YOUR INSTRUCTIONS =
With the pictures left out, repeat every entry that follows exactly.

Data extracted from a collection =
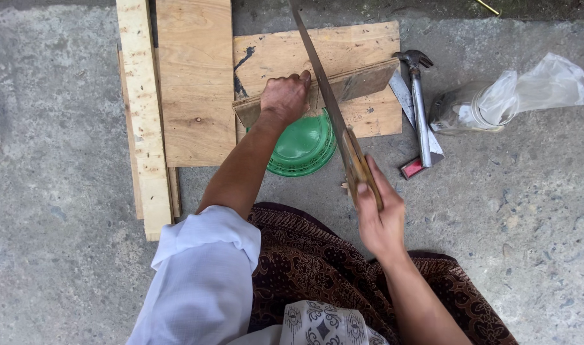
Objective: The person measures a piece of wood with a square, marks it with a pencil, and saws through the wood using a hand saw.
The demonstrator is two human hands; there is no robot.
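Gripping a handsaw [330, 102] by its wooden handle, the right hand [378, 214] is angling the blade across a plywood strip [362, 82] lying crosswise, which the left hand [284, 97] is clamping just left of the blade.

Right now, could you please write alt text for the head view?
A right hand holds a handsaw across a wooden board steadied by the left hand above a green plastic stool; a hammer lies nearby on concrete.
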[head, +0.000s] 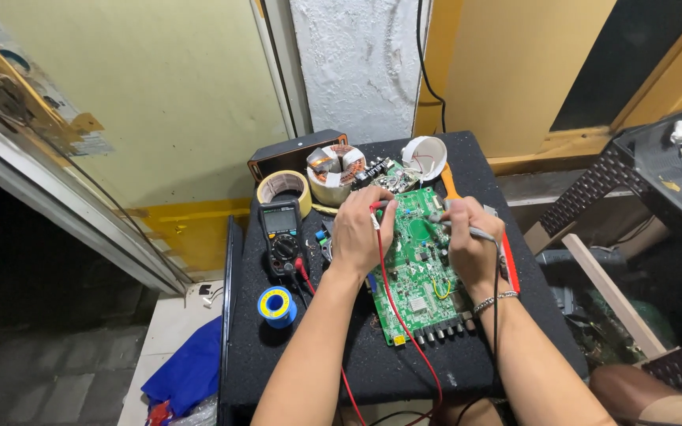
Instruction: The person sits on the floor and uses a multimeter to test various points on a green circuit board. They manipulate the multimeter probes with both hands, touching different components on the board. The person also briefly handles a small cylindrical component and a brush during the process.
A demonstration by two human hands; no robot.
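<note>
Probing the green circuit board on the bench: left hand gripping the red probe, right hand gripping the black probe (multimeter sitting beside).

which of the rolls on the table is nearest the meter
The beige tape roll, right behind the meter and nearly touching its top. The blue solder spool lies further off in front, and the white roll sits far across, beyond the green board.
</note>
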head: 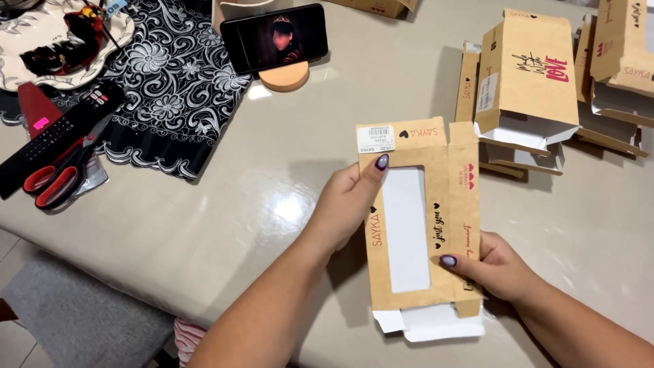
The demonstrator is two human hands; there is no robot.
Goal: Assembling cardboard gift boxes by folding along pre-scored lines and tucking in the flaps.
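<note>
Spanning the whole view, the beige table (204, 225) carried a stack of folded kraft cartons (538, 88) at far right. A flat kraft window carton (415, 218) was held just above the table near its front edge. The left hand (351, 201) clamped its left edge, the right hand (494, 269) its lower right edge. Red-handled scissors (58, 180) lay far left.

We see a glossy beige table (204, 225) carrying stacked brown cartons (528, 75), a black lace cloth (170, 88), red-handled scissors (58, 180), a remote (61, 133) and a phone (274, 37) on a round stand (285, 76).
</note>
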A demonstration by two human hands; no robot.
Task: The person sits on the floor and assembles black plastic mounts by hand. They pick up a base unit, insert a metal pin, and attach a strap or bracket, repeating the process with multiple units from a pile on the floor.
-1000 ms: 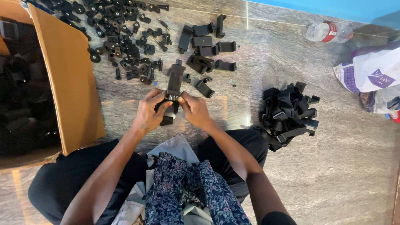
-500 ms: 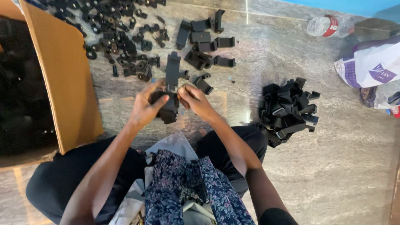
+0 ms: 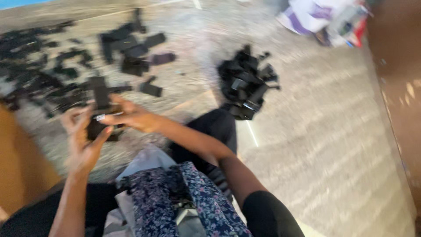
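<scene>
Down near you, a flowery blue cloth (image 3: 193, 197) lay in your lap, over your dark trousers (image 3: 215, 127). Your left hand (image 3: 83, 140) was raised with the fingers spread wide, and its thumb touched the lower end of a black plastic holder (image 3: 100, 109). Your right hand (image 3: 131, 115) reached across from the other side and pinched the same holder near its middle, with the fingers stretched out along it. The holder stood up between both hands, just above the grey stone floor (image 3: 315, 131). The picture was very blurry, so you could not tell how tight the left hand's grip was.

Beside your left arm, a brown cardboard box (image 3: 17, 162) showed at the edge. Just past your hands, lots of small black parts (image 3: 39, 83) lay scattered on the floor. A little farther, some bigger black brackets (image 3: 131, 48) sat close together. Off to your right, near your knee, a heap of black clips (image 3: 247, 83) was piled up. Farthest away, a white and purple bag (image 3: 311, 13) lay by the wall.
</scene>
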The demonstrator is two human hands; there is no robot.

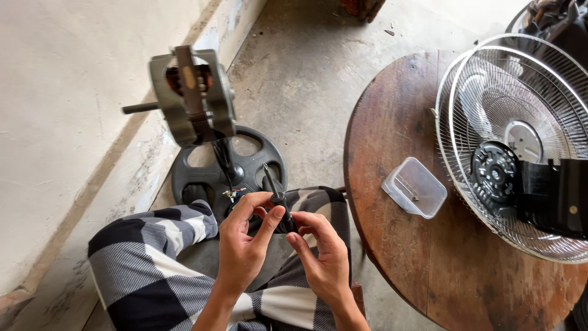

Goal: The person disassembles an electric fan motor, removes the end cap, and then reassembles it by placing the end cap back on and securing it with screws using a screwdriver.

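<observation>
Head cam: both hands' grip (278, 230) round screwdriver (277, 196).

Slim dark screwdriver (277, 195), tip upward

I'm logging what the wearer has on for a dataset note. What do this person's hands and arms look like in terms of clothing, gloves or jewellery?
Both the left hand and the right hand are bare: no gloves, and no rings or watch that I can see. The forearms show no sleeves as far as the frame edge. Below them, the legs are covered in black, white and grey checked fabric.
</observation>
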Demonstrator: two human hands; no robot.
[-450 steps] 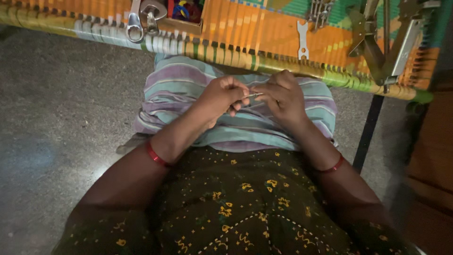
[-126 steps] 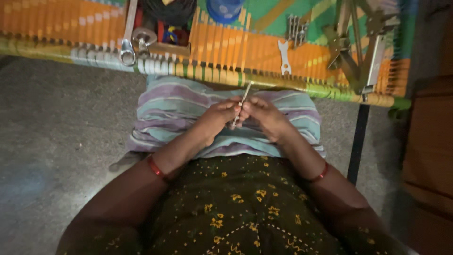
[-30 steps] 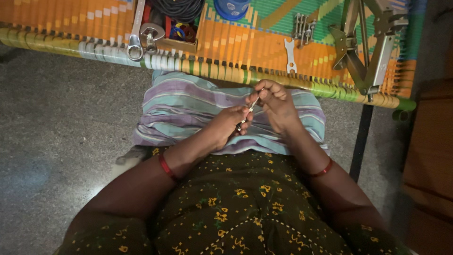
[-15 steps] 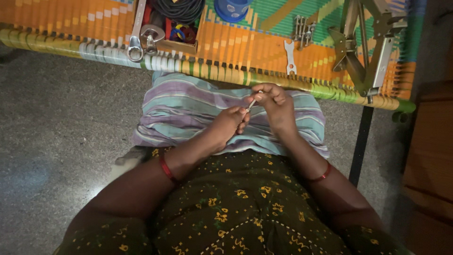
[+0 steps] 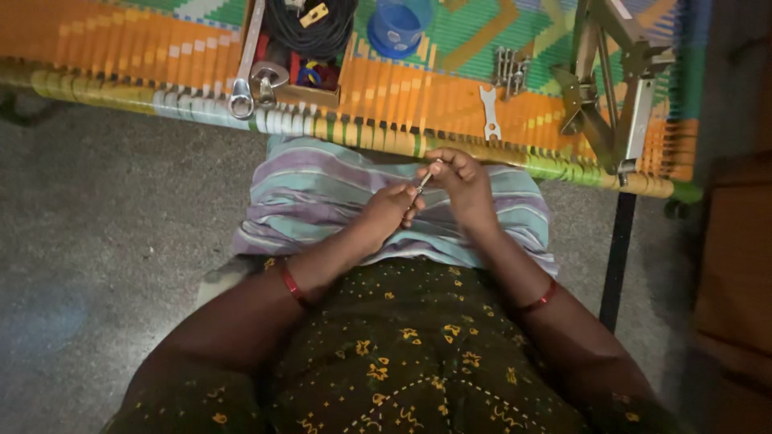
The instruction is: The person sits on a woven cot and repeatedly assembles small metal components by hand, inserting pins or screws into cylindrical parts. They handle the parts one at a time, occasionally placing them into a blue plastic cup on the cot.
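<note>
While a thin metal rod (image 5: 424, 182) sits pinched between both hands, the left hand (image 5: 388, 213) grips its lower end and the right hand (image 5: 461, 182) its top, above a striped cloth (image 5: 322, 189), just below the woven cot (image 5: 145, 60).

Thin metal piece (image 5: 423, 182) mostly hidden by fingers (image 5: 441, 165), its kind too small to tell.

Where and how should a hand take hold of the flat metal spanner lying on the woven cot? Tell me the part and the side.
Grip the flat spanner by its narrow middle shank, coming straight down from above. It lies flat on the woven cot, long axis running away from the person, so the fingers can pinch across the shank from left and right. The row of small metal parts lies beyond it.
</note>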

RESULT OF THE EXERCISE =
Objective: The person measures a piece of wood with a square, marks it with a pencil, and saws through the wood using a hand saw.
The demonstrator is two human hands; there is no robot.
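Gripping a handsaw [330, 102] by its wooden handle, the right hand [378, 214] is angling the blade across a plywood strip [362, 82] lying crosswise, which the left hand [284, 97] is clamping just left of the blade.

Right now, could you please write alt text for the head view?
A right hand holds a handsaw across a wooden board steadied by the left hand above a green plastic stool; a hammer lies nearby on concrete.
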[head, +0.000s] 
Instruction: The person sits on the floor and uses a multimeter to test various points on a green circuit board. They manipulate the multimeter probes with both hands, touching different components on the board. The person also briefly handles a small cylindrical component and a brush during the process.
A demonstration by two human hands; no robot.
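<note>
Probing the green circuit board on the bench: left hand gripping the red probe, right hand gripping the black probe (multimeter sitting beside).

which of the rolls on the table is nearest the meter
The beige tape roll, right behind the meter and nearly touching its top. The blue solder spool lies further off in front, and the white roll sits far across, beyond the green board.
</note>
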head: 
The demonstrator is two human hands; there is no robot.
Goal: Assembling cardboard gift boxes by folding along pre-scored lines and tucking in the flaps.
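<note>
Spanning the whole view, the beige table (204, 225) carried a stack of folded kraft cartons (538, 88) at far right. A flat kraft window carton (415, 218) was held just above the table near its front edge. The left hand (351, 201) clamped its left edge, the right hand (494, 269) its lower right edge. Red-handled scissors (58, 180) lay far left.

We see a glossy beige table (204, 225) carrying stacked brown cartons (528, 75), a black lace cloth (170, 88), red-handled scissors (58, 180), a remote (61, 133) and a phone (274, 37) on a round stand (285, 76).
</note>
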A demonstration by two human hands; no robot.
Task: The person sits on the floor and assembles black plastic mounts by hand. They pick up a base unit, insert a metal pin, and attach a strap or bracket, repeating the process with multiple units from a pile on the floor.
-1000 ms: 
-500 ms: 
+0 ms: 
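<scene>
Down near you, a flowery blue cloth (image 3: 193, 197) lay in your lap, over your dark trousers (image 3: 215, 127). Your left hand (image 3: 83, 140) was raised with the fingers spread wide, and its thumb touched the lower end of a black plastic holder (image 3: 100, 109). Your right hand (image 3: 131, 115) reached across from the other side and pinched the same holder near its middle, with the fingers stretched out along it. The holder stood up between both hands, just above the grey stone floor (image 3: 315, 131). The picture was very blurry, so you could not tell how tight the left hand's grip was.

Beside your left arm, a brown cardboard box (image 3: 17, 162) showed at the edge. Just past your hands, lots of small black parts (image 3: 39, 83) lay scattered on the floor. A little farther, some bigger black brackets (image 3: 131, 48) sat close together. Off to your right, near your knee, a heap of black clips (image 3: 247, 83) was piled up. Farthest away, a white and purple bag (image 3: 311, 13) lay by the wall.
</scene>
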The demonstrator is two human hands; there is no robot.


Goal: The person disassembles an electric fan motor, removes the end cap, and then reassembles it by placing the end cap back on and securing it with screws using a screwdriver.

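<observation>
Head cam: both hands' grip (278, 230) round screwdriver (277, 196).

Slim dark screwdriver (277, 195), tip upward

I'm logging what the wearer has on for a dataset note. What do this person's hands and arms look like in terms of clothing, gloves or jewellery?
Both the left hand and the right hand are bare: no gloves, and no rings or watch that I can see. The forearms show no sleeves as far as the frame edge. Below them, the legs are covered in black, white and grey checked fabric.
</observation>
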Demonstrator: two human hands; no robot.
[-450 steps] 
[-126 steps] 
[-30 steps] 
[-15 steps] 
[+0 steps] 
The instruction is: The person sits on a woven cot and repeatedly assembles small metal components by hand, inserting pins or screws into cylindrical parts. They handle the parts one at a time, occasionally placing them into a blue plastic cup on the cot.
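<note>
While a thin metal rod (image 5: 424, 182) sits pinched between both hands, the left hand (image 5: 388, 213) grips its lower end and the right hand (image 5: 461, 182) its top, above a striped cloth (image 5: 322, 189), just below the woven cot (image 5: 145, 60).

Thin metal piece (image 5: 423, 182) mostly hidden by fingers (image 5: 441, 165), its kind too small to tell.

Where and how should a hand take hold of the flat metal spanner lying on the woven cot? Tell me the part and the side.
Grip the flat spanner by its narrow middle shank, coming straight down from above. It lies flat on the woven cot, long axis running away from the person, so the fingers can pinch across the shank from left and right. The row of small metal parts lies beyond it.
</note>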

This exercise is now done.